Previous literature shows that carbonic anhydrase inhibition is
one of the anticancer mechanisms of sulfonamides, and this was
clearly showed by Abbate et al. [7], who stated that the potent
anticancer sulfonamide drug (E7070) (Fig. 3) – currently under-
going clinical development for the treatment of several types of
cancer – also acts as a strong carbonic anhydrase inhibitor, and this
may contribute at least in part, to its in vivo efficacy.

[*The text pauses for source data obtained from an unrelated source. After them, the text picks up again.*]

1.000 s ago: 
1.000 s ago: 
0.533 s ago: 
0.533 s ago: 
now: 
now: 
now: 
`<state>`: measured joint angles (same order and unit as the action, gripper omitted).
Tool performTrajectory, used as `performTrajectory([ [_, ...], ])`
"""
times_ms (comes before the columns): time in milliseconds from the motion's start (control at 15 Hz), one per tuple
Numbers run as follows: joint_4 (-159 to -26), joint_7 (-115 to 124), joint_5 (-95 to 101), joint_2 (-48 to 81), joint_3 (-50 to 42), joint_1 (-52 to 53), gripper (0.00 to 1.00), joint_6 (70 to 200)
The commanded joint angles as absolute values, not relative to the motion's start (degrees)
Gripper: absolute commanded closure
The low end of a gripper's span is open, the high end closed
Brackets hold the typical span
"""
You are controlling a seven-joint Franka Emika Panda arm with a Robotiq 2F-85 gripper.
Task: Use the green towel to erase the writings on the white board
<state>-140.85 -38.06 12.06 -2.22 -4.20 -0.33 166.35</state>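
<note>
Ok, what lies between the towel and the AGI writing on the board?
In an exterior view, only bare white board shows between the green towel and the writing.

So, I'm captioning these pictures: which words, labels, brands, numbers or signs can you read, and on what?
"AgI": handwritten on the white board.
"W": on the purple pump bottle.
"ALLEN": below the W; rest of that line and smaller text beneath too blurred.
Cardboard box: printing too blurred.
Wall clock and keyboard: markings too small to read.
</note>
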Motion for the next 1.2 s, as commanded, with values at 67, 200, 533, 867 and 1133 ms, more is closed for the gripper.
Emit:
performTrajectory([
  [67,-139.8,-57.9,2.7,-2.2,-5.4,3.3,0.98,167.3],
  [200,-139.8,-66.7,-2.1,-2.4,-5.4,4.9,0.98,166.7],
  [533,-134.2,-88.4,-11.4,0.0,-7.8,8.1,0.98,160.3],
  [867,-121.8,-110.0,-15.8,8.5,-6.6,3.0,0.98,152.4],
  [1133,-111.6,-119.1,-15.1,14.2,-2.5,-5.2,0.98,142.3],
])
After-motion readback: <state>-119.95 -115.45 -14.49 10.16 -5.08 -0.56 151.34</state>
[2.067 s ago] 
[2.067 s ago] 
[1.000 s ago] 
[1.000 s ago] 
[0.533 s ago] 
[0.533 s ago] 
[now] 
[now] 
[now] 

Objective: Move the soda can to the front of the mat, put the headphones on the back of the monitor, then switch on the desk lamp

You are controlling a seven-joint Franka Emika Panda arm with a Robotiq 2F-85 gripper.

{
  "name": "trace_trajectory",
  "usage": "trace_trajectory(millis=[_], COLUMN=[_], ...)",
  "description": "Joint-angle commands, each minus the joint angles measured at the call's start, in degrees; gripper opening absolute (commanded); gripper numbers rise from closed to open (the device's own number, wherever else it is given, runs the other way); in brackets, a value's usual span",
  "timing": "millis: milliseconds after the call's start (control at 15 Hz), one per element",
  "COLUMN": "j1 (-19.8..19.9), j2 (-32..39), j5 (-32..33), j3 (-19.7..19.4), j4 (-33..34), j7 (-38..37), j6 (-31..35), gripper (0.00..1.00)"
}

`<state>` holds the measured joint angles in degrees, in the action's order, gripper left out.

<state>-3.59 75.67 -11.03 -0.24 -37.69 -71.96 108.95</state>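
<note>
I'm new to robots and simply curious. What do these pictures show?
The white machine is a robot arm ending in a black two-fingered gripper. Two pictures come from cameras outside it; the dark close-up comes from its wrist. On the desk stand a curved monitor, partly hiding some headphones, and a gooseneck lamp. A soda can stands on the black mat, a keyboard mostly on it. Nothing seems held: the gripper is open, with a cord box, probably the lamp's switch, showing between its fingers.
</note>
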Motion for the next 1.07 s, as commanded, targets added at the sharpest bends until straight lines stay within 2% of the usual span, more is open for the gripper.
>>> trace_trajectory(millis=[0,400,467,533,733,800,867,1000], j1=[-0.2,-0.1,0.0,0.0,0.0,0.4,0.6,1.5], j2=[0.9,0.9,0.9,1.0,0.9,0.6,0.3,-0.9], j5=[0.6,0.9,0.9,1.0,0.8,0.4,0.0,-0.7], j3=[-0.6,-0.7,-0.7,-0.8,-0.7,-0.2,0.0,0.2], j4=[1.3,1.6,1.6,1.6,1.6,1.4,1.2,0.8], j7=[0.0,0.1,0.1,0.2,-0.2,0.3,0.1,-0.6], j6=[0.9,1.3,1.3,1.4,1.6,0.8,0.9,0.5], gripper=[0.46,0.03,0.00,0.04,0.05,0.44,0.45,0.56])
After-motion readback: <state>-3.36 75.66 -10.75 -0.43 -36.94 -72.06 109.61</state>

The X-ray crystal structure of the adduct of human carbonic
anhydrase II (hCA II) with E7070 revealed similar interactions
between the inhibitor and the active site as those reported by
Supuran et al. [14,17]. These interactions are found to be common for
the sulfonamide compounds which are CA inhibitors and include:
(i) binding of the compounds to the Zn(II) ion by the sulfonamide
moiety in a tetrahedral geometry which is a stable geometry for the
metal ion. (ii) the nitrogen atom of the sulfonamide is coordinated to
the Zn(II) ion of the enzyme. (iii) the amino acid Thr 199 participates
in two hydrogen bonds, one with the NH moiety and the other with
one of the oxygen atoms of the SO₂NH₂ (Fig. 4) [14,17].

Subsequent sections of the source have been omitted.